Section 130 of H.R. 133, the Consolidated Appropriations Act of 2021 (Covid Relief Package) has become law. The law includes the most comprehensive reforms of the Medicare RHC payment methodology since the mid-1990s. Aimed at providing a payment increase to capped RHCs (freestanding and provider-based RHCs attached to hospitals greater than 50 beds), the provisions will simultaneously narrow the payment gap between capped and non-capped RHCs.

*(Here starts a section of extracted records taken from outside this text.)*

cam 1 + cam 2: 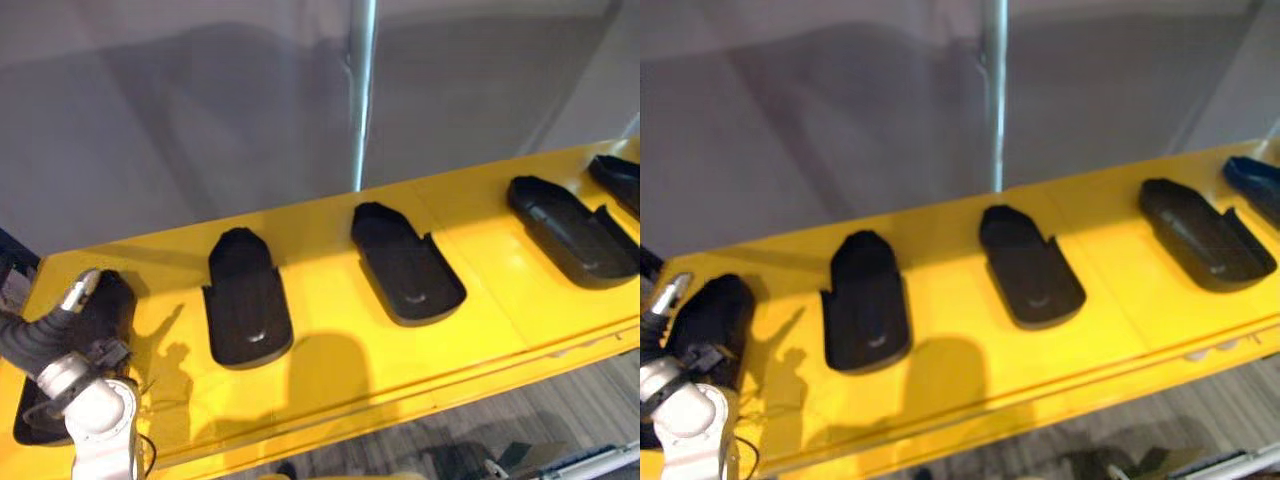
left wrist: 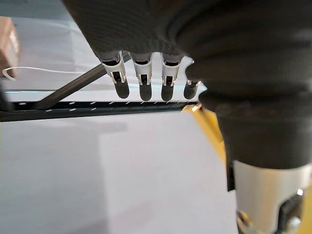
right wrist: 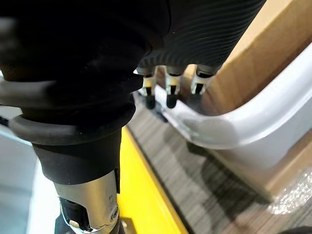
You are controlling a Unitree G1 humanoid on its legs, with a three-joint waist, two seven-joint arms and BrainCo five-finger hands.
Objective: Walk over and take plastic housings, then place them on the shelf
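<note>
The left hand is at the left end of the yellow shelf. It is over the black plastic housing that lies there. I cannot tell if the hand touches it. In the left wrist view its fingers are straight, side by side in a row, and there is nothing in them. Past them are a dark rail and a grey wall.

More black housings lie in a row along the shelf, open side up and not touching each other. The second housing is just to the right of the hand. The third housing is in the middle. The fourth housing is farther right. A fifth housing is cut off at the right edge. A shiny pole stands up behind the shelf, in front of the wall.

The right hand is in its own wrist view. It hangs down low by the yellow edge of the shelf. Its fingers are loose and hold nothing. Below them are a stripy grey floor, a white curved rim and a brown box.
</note>
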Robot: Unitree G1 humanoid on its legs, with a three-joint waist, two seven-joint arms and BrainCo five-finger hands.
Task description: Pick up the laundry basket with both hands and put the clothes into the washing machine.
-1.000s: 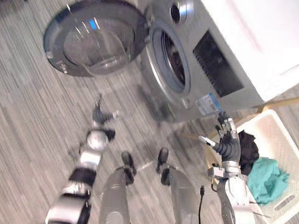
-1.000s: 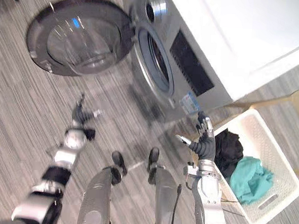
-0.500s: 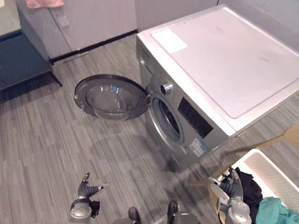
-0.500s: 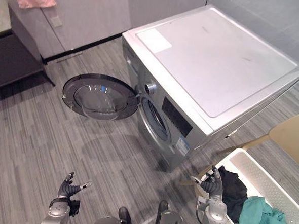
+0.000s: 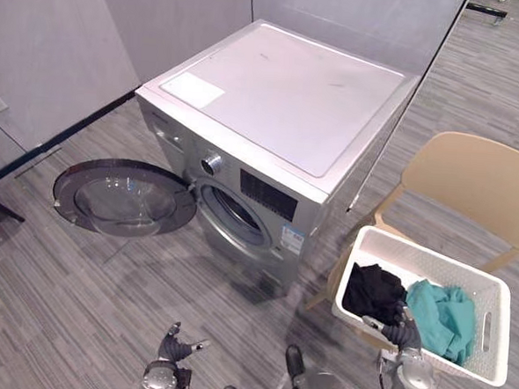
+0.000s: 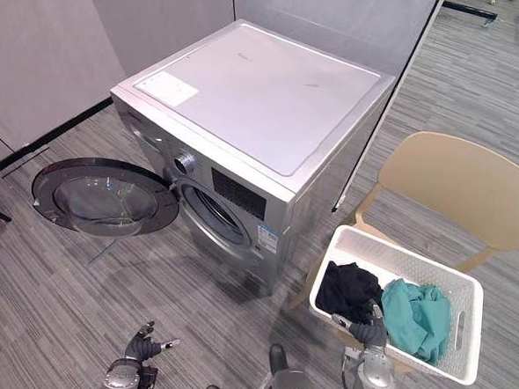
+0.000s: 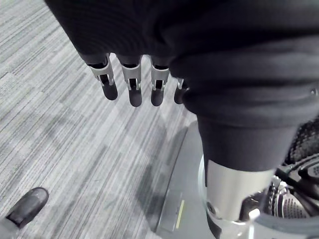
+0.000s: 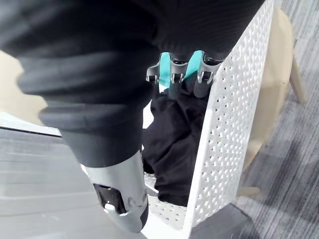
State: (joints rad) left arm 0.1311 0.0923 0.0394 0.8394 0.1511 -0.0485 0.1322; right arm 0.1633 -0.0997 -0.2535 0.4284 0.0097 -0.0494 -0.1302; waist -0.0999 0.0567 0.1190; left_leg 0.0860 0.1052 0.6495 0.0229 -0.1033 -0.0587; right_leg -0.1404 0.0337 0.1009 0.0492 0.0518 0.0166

This will not obtain full “site neutrality” in payment, a goal of CMS and the Trump administration, but the new provisions will help maintain budget neutrality with savings derived from previously uncapped RHCs funding the increase to capped providers and other Medicare payment mechanisms.

Highlights of the Section 130 provision:

  • The limit paid to freestanding RHCs and those attached to hospitals greater than 50 beds will increase to $100 beginning April 1, 2021 and escalate to $190 by 2028.
  • Any RHC, both freestanding and provider-based, will be deemed “new” if certified after 12/31/19 and subject to the new per-visit cap.
  • Grandfathering would be in place for uncapped provider-based RHCs in existence as of 12/31/19. These providers would receive their current All-Inclusive Rate (AIR) adjusted annually for MEI (Medicare Economic Index) or their actual costs for the year.

If you have any questions about your specific situation, please contact us. We’re here to help.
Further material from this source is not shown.